Entre aide et sacrifice, la limite est vite franchie. L’aidant peut se sentir dépassé, trouver qu’il n’en fait pas assez ou qu’il n’a pas la bonne attitude. Face à une situation angoissante et épuisante, il peut se montrer fuyant, agressif, surprotecteur et le vivre mal, ressentir de la culpabilité Et lorsque la situation se dégrade, que les difficultés durent, que le malade est difficile, l’aidant peut même éprouver des émotions négatives, de la lassitude, du ressentiment. Ces sentiments, que tout un chacun peut ressentir, sont indépendants de l’amour et n’enlèvent rien au mérite de celui qui aide. S’autoriser ces sentiments “négatifs” est nécessaire pour éviter d’être englouti par la culpabilité. Ils font partie de notre humanité, ils font aussi partie de la mission d’aidant.

 

— Je ne me sens pas reconnu(e) 

Accompagner un proche malade demande énergie, compréhension et abnégation. Et si l’aidant trouve “naturel” de le faire, il ne se sent pas toujours reconnu à la mesure de son engagement. Il ne demande souvent rien, retient volontiers ses plaintes, s’oublie parfois. Alors, quand le malade se montre difficile, il peut le vivre comme un manque de reconnaissance. Évidemment, le malade se trouve parfois dans un état de mal-être que l’aidant, si proche, va subir. Et alors que le malade sait combien son aide lui est pourtant essentielle (il le dit aux professionnels de santé), il peut être incapable de le lui témoigner directement.

Il est important pour l’aidant d’exprimer ce manque de reconnaissance au malade.
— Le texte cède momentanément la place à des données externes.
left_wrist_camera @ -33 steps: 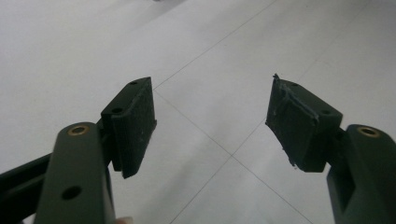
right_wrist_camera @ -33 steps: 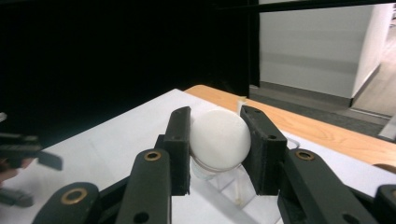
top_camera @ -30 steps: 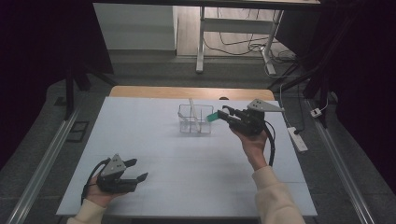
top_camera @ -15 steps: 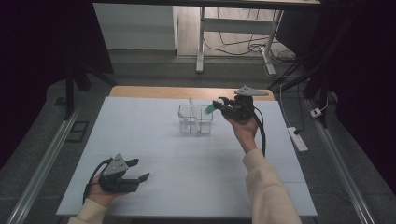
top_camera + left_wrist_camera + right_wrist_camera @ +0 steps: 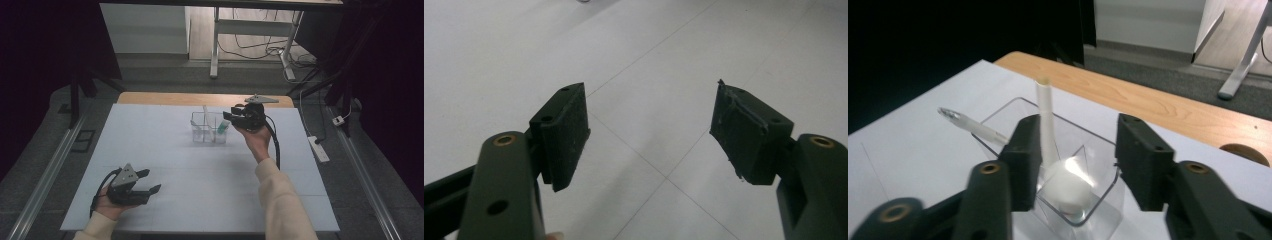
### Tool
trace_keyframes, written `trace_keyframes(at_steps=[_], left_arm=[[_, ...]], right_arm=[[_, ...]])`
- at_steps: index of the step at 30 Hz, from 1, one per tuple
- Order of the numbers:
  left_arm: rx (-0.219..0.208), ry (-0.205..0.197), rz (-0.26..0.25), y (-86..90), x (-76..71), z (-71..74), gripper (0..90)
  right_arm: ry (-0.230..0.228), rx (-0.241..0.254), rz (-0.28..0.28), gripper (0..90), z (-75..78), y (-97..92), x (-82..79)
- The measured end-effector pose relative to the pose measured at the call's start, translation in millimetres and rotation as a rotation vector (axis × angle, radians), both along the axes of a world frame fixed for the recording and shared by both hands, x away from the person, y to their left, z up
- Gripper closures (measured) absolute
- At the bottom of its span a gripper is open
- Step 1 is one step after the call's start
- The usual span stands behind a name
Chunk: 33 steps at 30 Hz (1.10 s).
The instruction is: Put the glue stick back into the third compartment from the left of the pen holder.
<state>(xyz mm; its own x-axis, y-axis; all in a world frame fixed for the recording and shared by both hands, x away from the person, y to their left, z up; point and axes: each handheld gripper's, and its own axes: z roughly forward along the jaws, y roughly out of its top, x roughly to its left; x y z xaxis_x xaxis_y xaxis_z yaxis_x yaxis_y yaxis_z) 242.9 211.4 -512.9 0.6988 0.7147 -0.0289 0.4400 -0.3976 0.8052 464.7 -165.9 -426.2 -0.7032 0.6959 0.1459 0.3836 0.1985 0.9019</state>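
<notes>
the right gripper [image 5: 229, 118] hovers at the right side of a clear holder [image 5: 210, 128] that stands near the far edge of the desk [image 5: 200, 175], about midway along it. its jaws have just been opening, and in the right gripper view they stand apart over the holder [image 5: 1068, 165] with nothing pressed between the pads. a green-tipped item [image 5: 221, 127] sits in the holder's right compartment, just below the jaws. a white pen [image 5: 1047, 125] stands upright in the holder, a clear-capped pen [image 5: 973, 127] leans out over its rim, and a white ball-like shape [image 5: 1068, 187] lies at the bottom. the left gripper [image 5: 145, 182] rests near the near left corner of the desk, jaws released and wide, holding nothing.
</notes>
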Motion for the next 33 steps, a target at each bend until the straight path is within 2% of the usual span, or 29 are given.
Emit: trace_keyframes(at_steps=[7, 16, 21, 25, 30, 33], left_arm=[[0.0, 0.004, 0.008, 2.1, 0.7, -0.9, 31.2], [-0.002, 0.015, 0.021, 3.2, 1.9, -3.4, 31.1], [-0.003, 0.019, 0.026, 3.9, 2.5, -4.0, 31.1], [-0.002, 0.023, 0.028, 4.2, 3.5, -4.9, 31.1], [-0.003, 0.024, 0.029, 4.7, 3.6, -4.8, 31.0], [-0.001, 0.025, 0.029, 4.2, 4.0, -4.9, 31.0]], right_arm=[[-0.026, -0.003, 0.02, 47.5, 0.9, -6.5, -12.2], [-0.024, -0.005, 0.064, 47.3, -14.2, -25.3, -40.4], [-0.019, -0.046, 0.078, 47.0, -25.4, -40.5, -59.9], [-0.011, -0.049, 0.086, 46.6, -32.8, -55.3, -74.6], [-0.006, -0.102, 0.101, 46.3, -41.9, -71.9, -94.3], [0.009, -0.116, 0.107, 45.6, -47.6, -80.9, -103.7]])
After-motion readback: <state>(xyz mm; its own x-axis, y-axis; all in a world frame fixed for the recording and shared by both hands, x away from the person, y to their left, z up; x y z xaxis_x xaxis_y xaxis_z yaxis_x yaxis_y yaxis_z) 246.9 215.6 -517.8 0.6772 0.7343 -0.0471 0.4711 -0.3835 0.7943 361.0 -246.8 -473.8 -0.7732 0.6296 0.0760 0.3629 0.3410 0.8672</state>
Poser des mots, des demandes et des limites est toujours profitable à la relation, d’autant que celui qui se débat avec la maladie et son propre vécu mesure mal l’impact de son attitude. Pour l’aidant, le désir d’être entendu et reconnu n’en est pas moins légitime.

 

— Pourtant l’épreuve nous rapproche 

Vivre avec le myélome multiple, c’est être collectivement traversé par de multiples émotions. C’est une aventure intense. Cette intensité et la solidarité dans l’épreuve sont propres à renforcer les liens entre le malade et ses proches. La menace de la perte et de la séparation que fait planer la maladie donne bien plus de goût au quotidien et aux relations. L’essentiel apparaît plus clairement, les priorités sont redéfinies au profit des dimensions les plus affectives et spirituelles de l’existence. À se demander pourquoi il faut parfois vivre de tels périls pour se rappeler ce qui compte vraiment.

Ce renforcement des liens et ce goût renouvelé de la Vie est le cadeau que cette épreuve, dans son adversité, peut malgré tout nous offrir. Cher payé, certes, mais un cadeau, sans aucun doute.